PROBLEM
Copy out the records again. Change nothing.
+++ GIVEN ENTRIES
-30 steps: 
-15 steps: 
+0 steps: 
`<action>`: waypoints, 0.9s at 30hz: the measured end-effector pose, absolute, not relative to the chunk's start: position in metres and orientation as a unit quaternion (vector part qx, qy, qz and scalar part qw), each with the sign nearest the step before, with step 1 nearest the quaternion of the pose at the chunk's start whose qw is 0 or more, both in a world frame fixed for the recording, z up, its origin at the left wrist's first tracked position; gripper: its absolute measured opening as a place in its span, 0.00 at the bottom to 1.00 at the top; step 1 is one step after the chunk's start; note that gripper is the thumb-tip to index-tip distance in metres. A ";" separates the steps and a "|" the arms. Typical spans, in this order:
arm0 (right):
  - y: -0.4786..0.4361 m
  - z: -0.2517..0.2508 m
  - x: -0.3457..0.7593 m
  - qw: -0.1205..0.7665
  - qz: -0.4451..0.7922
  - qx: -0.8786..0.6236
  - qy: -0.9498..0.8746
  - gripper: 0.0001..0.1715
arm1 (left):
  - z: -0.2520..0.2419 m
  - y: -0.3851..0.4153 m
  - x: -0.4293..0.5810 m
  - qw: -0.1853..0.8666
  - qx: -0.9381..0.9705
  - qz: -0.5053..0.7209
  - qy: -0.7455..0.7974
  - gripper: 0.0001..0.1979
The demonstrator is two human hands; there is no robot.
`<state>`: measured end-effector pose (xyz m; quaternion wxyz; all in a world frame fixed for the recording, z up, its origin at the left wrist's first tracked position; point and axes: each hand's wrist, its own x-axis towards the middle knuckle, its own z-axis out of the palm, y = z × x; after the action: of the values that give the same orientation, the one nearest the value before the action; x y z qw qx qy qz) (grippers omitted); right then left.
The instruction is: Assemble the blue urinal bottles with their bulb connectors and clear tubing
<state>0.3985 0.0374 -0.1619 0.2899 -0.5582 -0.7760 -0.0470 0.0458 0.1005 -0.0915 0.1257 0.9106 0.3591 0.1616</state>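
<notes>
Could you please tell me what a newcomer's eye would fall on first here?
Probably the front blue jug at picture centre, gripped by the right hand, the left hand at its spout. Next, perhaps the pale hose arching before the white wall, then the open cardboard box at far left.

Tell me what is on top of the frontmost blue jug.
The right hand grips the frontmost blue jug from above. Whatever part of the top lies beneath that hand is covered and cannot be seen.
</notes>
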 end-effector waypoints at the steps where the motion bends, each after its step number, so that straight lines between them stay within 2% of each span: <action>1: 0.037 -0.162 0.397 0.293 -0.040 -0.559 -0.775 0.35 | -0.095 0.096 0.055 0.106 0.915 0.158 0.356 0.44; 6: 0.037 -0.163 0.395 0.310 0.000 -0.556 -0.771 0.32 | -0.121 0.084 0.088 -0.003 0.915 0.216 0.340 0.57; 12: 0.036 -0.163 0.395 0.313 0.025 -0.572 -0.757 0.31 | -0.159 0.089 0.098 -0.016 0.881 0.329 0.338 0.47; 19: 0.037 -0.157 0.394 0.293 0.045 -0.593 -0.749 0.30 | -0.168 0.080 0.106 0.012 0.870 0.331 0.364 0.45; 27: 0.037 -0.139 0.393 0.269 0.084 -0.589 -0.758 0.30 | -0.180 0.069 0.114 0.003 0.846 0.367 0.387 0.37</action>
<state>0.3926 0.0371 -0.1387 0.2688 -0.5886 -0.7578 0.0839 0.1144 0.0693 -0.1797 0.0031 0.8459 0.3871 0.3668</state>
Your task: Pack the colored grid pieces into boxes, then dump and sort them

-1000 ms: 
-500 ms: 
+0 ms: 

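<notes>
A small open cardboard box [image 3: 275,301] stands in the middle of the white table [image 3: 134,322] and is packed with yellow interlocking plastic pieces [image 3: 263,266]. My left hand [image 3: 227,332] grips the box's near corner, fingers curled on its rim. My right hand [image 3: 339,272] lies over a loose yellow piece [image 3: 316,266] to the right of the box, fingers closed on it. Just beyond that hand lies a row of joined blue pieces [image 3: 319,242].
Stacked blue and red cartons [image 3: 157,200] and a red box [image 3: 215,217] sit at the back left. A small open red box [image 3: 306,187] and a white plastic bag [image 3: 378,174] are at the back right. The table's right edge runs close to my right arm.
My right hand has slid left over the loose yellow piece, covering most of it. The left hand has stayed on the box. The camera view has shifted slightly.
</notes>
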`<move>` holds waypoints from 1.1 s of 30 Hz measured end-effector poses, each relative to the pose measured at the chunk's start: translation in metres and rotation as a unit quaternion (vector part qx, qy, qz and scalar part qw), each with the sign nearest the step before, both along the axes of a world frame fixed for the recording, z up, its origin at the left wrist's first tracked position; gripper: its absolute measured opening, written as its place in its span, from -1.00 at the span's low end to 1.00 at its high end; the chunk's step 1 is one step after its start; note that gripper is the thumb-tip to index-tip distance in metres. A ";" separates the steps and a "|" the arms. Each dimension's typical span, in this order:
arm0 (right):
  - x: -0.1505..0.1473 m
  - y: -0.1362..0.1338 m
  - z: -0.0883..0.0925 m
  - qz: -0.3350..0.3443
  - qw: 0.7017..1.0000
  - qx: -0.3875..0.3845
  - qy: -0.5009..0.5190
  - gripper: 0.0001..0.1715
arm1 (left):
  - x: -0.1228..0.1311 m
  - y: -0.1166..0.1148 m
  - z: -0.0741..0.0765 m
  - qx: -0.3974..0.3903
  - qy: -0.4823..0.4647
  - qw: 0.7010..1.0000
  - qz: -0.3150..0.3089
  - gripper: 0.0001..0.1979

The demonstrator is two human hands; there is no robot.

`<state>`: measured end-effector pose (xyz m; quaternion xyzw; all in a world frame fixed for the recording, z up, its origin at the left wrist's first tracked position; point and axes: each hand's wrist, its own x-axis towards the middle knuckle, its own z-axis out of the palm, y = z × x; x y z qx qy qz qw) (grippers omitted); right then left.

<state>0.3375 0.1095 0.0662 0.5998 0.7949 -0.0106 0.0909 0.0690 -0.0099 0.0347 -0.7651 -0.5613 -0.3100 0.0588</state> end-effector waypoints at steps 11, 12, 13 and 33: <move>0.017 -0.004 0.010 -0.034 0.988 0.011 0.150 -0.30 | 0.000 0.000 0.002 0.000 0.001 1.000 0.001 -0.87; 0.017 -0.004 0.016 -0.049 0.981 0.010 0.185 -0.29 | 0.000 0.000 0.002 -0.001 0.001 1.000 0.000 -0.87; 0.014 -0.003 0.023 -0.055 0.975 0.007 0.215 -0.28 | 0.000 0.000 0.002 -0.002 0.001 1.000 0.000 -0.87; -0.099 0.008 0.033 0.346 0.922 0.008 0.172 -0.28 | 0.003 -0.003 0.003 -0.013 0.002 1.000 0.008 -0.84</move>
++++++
ANSWER SECTION
-30 steps: 
-15 steps: 
+0 steps: 
`<action>`: waypoints, 0.9s at 30hz: the measured end-effector pose, absolute, not relative to the chunk's start: position in metres and orientation as a unit quaternion (vector part qx, qy, qz and scalar part qw), each with the sign nearest the step before, with step 1 nearest the quaternion of the pose at the chunk's start whose qw is 0 or more, both in a world frame fixed for the recording, z up, its origin at the left wrist's first tracked position; gripper: its absolute measured opening as a place in its span, 0.00 at the bottom to 1.00 at the top; step 1 is one step after the chunk's start; note that gripper is the thumb-tip to index-tip distance in metres. A ";" separates the steps and a "|" the arms. Typical spans, in this order:
arm0 (right):
  - y: -0.4786..0.4361 m
  - z: -0.2517..0.2508 m
  - x: -0.3457..0.7593 m
  - qw: -0.1205..0.7665
  - qz: -0.4451..0.7922
  - qx: -0.8786..0.6236
  - qy: -0.9498..0.8746
  - gripper: 0.0001..0.1715
arm1 (left):
  - z: -0.2520..0.2419 m
  - y: -0.3851..0.4153 m
  - x: -0.4293..0.5810 m
  - qw: -0.1853..0.8666
  - qx: -0.9381..0.9705
  - qz: -0.5053..0.7209
  - qy: -0.7455..0.7974
  - gripper: 0.0001..0.1979
The demonstrator is two human hands; there is no robot.
`<state>`: measured end-effector pose (xyz m; quaternion wxyz; all in a world frame fixed for the recording, z up, its origin at the left wrist's first tracked position; point and axes: each hand's wrist, its own x-axis towards the middle knuckle, its own z-axis out of the palm, y = z × x; after the action: of the values that give the same orientation, the one nearest the value before the action; x y z qw qx qy qz) (grippers omitted); right then left.
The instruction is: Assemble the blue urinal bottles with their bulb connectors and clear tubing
<state>0.3985 0.0374 -0.1619 0.2899 -0.5582 -0.7760 -0.0470 0.0458 0.1005 -0.0915 0.1257 0.9106 0.3591 0.1616</state>
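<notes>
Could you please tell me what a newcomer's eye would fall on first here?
Probably the front blue jug at picture centre, gripped by the right hand, the left hand at its spout. Next, perhaps the pale hose arching before the white wall, then the open cardboard box at far left.

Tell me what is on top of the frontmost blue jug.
The right hand grips the frontmost blue jug from above. Whatever part of the top lies beneath that hand is covered and cannot be seen.
</notes>
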 end-effector waypoints at the steps where the motion bends, each after its step number, so that straight lines between them stay within 2% of each span: <action>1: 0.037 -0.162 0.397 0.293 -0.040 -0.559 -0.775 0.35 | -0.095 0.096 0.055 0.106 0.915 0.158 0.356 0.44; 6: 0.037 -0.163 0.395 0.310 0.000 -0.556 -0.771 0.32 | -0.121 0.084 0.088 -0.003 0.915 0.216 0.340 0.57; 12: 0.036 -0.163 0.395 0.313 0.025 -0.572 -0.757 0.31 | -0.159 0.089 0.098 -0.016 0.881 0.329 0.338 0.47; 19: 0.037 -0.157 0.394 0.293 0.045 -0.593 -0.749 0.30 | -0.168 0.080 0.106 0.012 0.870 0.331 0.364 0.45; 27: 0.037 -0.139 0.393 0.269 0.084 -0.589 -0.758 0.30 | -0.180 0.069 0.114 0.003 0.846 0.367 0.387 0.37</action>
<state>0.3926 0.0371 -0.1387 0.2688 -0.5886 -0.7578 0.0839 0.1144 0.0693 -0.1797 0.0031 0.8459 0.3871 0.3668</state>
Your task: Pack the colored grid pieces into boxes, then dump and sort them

-1000 ms: 
-500 ms: 
+0 ms: 

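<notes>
A small open cardboard box [image 3: 275,301] stands in the middle of the white table [image 3: 134,322] and is packed with yellow interlocking plastic pieces [image 3: 263,266]. My left hand [image 3: 227,332] grips the box's near corner, fingers curled on its rim. My right hand [image 3: 339,272] lies over a loose yellow piece [image 3: 316,266] to the right of the box, fingers closed on it. Just beyond that hand lies a row of joined blue pieces [image 3: 319,242].
Stacked blue and red cartons [image 3: 157,200] and a red box [image 3: 215,217] sit at the back left. A small open red box [image 3: 306,187] and a white plastic bag [image 3: 378,174] are at the back right. The table's right edge runs close to my right arm.
My right hand has slid left over the loose yellow piece, covering most of it. The left hand has stayed on the box. The camera view has shifted slightly.
</notes>
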`<move>` holds waypoints from 1.1 s of 30 Hz measured end-effector poses, each relative to the pose measured at the chunk's start: translation in metres and rotation as a unit quaternion (vector part qx, qy, qz and scalar part qw), each with the sign nearest the step before, both along the axes of a world frame fixed for the recording, z up, its origin at the left wrist's first tracked position; gripper: its absolute measured opening, written as its place in its span, from -1.00 at the span's low end to 1.00 at its high end; the chunk's step 1 is one step after its start; note that gripper is the thumb-tip to index-tip distance in metres. A ";" separates the steps and a "|" the arms. Each dimension's typical span, in this order:
arm0 (right):
  - x: -0.1505..0.1473 m
  - y: -0.1362..0.1338 m
  - z: -0.0883..0.0925 m
  - qz: -0.3350..0.3443
  - qw: 0.7017..1.0000
  - qx: -0.3875..0.3845
  - qy: -0.5009..0.5190
  - gripper: 0.0001..0.1715
arm1 (left):
  - x: -0.1228..0.1311 m
  - y: -0.1166..0.1148 m
  - z: -0.0741..0.0765 m
  - qx: -0.3974..0.3903
  - qy: -0.4823..0.4647
  - qw: 0.7010..1.0000
  - qz: -0.3150..0.3089
  - gripper: 0.0001..0.1979

The demonstrator is two human hands; there is no robot.

`<state>`: measured end-effector pose (xyz m; quaternion xyzw; all in a world frame fixed for the recording, z up, its origin at the left wrist's first tracked position; point and axes: each hand's wrist, its own x-axis towards the middle knuckle, its own z-axis out of the palm, y = z × x; x y z qx qy qz qw) (grippers omitted); right then left.

<state>0.3375 0.1095 0.0662 0.5998 0.7949 -0.0106 0.0909 0.0690 -0.0099 0.0347 -0.7651 -0.5613 -0.3100 0.0588</state> end-effector waypoints at steps 11, 12, 13 and 33: <move>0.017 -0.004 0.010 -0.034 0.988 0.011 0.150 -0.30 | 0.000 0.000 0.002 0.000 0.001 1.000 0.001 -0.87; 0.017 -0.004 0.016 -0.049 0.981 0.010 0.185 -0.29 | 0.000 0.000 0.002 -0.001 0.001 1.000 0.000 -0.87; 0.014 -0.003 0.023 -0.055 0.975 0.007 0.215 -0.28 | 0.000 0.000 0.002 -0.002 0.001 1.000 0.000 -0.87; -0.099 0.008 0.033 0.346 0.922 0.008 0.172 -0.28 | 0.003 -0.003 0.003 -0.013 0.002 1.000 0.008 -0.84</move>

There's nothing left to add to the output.